Instructions to follow:
Look through the data below. Show each line where the string "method" occurs.

Dataset section:
+ + +

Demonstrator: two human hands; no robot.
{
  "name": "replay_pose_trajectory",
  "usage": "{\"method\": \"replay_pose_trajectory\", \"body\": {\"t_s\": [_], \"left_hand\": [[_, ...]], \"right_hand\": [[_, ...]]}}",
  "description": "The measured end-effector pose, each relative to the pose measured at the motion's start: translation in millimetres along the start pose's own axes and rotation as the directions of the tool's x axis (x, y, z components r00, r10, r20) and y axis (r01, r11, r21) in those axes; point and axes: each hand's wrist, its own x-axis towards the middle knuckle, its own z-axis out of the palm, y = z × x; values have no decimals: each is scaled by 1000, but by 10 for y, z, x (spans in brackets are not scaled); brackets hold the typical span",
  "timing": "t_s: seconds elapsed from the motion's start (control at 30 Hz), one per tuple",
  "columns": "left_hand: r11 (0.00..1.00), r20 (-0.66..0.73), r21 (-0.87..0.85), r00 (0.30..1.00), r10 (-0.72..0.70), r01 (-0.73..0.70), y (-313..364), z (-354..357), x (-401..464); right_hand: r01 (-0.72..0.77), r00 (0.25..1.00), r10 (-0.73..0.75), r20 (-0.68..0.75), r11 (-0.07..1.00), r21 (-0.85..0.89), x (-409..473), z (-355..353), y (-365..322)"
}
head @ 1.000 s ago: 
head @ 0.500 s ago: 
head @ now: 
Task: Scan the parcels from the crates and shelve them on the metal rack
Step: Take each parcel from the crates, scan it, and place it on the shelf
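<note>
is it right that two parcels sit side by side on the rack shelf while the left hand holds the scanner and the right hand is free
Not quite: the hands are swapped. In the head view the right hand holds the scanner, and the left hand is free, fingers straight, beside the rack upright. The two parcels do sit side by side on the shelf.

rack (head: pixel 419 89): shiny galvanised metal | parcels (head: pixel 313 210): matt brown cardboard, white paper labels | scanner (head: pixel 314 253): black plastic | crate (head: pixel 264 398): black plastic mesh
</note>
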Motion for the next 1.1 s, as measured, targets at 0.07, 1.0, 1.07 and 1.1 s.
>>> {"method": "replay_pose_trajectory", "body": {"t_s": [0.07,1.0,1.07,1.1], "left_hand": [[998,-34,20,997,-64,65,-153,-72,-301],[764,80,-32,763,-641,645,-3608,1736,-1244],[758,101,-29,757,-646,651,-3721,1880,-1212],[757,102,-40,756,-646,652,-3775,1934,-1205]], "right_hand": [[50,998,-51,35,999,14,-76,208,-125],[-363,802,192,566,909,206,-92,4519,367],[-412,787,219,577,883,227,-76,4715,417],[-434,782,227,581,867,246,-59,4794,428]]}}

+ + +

Solution to the problem:
  "usage": "{\"method\": \"replay_pose_trajectory\", \"body\": {\"t_s\": [_], \"left_hand\": [[_, ...]], \"right_hand\": [[_, ...]]}}",
>>> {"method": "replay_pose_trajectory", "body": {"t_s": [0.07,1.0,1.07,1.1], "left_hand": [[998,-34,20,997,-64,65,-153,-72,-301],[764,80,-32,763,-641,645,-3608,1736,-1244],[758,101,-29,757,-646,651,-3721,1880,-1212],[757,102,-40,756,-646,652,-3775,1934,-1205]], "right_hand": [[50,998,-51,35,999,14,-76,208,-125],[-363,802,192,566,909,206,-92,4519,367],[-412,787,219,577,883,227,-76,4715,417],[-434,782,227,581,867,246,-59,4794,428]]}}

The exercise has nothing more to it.